EXERCISE DESCRIPTION: Copy exactly the stretch of data below from the line with "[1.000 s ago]" through the line with "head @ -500", including both of those lines.

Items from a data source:
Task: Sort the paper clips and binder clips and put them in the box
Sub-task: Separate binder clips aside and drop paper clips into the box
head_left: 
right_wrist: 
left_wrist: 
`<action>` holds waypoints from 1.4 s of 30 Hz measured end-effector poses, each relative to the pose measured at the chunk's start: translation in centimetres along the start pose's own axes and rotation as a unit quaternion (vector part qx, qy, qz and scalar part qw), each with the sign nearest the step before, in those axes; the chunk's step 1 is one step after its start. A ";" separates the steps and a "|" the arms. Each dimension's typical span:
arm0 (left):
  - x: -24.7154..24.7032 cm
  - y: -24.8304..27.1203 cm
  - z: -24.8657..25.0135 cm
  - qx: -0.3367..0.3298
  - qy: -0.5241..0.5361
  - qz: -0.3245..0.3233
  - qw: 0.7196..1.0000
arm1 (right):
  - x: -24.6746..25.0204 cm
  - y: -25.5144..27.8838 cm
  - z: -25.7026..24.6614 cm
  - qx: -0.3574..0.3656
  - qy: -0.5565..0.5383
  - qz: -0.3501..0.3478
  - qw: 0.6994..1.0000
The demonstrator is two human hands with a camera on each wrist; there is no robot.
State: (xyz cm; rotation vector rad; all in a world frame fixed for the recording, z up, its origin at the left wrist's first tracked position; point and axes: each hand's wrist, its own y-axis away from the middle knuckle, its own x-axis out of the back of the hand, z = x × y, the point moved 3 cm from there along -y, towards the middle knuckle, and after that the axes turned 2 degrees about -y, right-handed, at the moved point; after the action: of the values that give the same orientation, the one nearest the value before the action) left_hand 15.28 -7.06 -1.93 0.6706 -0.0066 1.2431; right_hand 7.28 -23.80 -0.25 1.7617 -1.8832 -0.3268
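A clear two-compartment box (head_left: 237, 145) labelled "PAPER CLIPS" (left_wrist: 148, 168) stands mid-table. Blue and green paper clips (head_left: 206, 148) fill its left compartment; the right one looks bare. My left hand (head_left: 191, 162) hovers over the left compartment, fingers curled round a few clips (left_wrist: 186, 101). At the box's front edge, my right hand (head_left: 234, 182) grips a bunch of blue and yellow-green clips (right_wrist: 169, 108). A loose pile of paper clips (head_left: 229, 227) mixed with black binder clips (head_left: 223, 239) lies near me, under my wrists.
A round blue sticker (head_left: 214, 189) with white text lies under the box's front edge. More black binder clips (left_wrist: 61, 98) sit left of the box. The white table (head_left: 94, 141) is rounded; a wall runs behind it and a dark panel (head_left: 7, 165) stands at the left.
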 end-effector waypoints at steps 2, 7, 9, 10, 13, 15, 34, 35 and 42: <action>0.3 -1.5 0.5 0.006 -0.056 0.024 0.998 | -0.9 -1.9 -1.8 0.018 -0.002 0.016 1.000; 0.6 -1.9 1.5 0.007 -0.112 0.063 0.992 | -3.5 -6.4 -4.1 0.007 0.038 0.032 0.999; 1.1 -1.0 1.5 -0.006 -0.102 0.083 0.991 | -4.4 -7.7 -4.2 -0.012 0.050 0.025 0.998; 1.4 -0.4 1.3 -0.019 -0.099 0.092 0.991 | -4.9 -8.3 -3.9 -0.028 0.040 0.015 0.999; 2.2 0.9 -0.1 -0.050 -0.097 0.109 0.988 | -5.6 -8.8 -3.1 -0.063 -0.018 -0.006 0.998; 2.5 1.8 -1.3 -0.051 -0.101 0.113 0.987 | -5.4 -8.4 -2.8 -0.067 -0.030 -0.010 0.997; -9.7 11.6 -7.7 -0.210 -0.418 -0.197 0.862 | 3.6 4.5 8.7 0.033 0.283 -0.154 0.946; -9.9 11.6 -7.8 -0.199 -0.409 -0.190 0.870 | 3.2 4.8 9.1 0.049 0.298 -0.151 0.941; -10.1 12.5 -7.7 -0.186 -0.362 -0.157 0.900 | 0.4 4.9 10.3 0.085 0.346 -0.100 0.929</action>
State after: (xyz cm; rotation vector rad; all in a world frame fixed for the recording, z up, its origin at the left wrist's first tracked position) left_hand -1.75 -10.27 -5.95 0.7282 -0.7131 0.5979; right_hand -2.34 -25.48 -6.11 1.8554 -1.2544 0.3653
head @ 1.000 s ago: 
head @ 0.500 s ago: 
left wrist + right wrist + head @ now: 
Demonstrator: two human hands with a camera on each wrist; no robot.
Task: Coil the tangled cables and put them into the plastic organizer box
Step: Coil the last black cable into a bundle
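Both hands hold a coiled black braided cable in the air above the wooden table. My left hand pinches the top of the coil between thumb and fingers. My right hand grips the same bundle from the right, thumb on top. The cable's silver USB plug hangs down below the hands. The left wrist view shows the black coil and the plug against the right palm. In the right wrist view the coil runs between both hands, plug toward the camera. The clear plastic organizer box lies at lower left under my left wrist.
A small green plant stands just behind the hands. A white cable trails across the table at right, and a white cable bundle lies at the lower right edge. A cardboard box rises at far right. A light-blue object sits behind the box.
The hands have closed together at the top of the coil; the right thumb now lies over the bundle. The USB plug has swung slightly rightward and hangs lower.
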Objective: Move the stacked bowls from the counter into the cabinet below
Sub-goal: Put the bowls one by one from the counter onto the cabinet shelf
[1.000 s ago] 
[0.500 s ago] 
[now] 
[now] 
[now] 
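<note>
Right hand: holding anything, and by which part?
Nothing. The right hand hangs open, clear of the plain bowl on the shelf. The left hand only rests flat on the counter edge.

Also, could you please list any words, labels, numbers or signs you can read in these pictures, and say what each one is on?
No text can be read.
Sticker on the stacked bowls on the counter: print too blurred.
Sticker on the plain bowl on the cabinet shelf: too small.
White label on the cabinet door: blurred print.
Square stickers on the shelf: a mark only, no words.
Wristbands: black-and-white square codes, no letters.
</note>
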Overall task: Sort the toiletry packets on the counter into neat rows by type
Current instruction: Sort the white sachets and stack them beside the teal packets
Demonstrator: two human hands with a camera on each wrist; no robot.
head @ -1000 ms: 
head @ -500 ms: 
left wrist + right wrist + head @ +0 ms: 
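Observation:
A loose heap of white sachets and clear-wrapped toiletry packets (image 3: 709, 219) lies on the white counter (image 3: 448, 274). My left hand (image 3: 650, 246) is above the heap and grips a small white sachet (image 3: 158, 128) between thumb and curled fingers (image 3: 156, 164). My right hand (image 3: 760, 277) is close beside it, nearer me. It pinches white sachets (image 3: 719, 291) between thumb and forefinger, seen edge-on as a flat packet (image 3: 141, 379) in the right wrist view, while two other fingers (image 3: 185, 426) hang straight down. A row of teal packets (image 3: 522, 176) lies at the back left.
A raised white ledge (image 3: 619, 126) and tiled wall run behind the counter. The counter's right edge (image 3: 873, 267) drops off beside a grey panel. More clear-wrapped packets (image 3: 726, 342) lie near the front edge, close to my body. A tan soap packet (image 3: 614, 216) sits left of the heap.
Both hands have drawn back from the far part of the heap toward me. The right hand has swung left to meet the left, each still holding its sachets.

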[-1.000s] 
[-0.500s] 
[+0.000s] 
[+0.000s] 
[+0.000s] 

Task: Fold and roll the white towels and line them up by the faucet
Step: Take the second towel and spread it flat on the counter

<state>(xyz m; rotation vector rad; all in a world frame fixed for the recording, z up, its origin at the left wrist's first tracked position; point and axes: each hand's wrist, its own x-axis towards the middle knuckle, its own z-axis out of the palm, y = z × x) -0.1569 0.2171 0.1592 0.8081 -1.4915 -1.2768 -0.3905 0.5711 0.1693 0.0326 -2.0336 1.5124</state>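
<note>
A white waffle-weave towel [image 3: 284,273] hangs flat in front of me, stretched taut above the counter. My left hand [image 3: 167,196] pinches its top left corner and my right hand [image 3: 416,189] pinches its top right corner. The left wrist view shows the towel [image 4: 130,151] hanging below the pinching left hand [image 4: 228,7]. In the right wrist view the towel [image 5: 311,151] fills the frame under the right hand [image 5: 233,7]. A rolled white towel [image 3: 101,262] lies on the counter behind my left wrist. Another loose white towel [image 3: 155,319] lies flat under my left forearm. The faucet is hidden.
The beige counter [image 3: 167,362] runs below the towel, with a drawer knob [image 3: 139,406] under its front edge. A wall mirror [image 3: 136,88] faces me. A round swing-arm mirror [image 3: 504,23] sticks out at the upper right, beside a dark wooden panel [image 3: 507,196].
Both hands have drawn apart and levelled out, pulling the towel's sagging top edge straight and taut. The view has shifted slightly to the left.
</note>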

WRITTEN RESPONSE:
[1.000 s ago] 
[0.500 s ago] 
[now] 
[now] 
[now] 
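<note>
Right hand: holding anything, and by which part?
Nothing. The right hand hangs open, clear of the plain bowl on the shelf. The left hand only rests flat on the counter edge.

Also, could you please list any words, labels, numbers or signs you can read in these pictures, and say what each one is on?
No text can be read.
Sticker on the stacked bowls on the counter: print too blurred.
Sticker on the plain bowl on the cabinet shelf: too small.
White label on the cabinet door: blurred print.
Square stickers on the shelf: a mark only, no words.
Wristbands: black-and-white square codes, no letters.
</note>
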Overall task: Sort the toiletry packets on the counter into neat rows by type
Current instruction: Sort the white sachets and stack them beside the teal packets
Demonstrator: two human hands with a camera on each wrist; no robot.
head @ -1000 ms: 
head @ -500 ms: 

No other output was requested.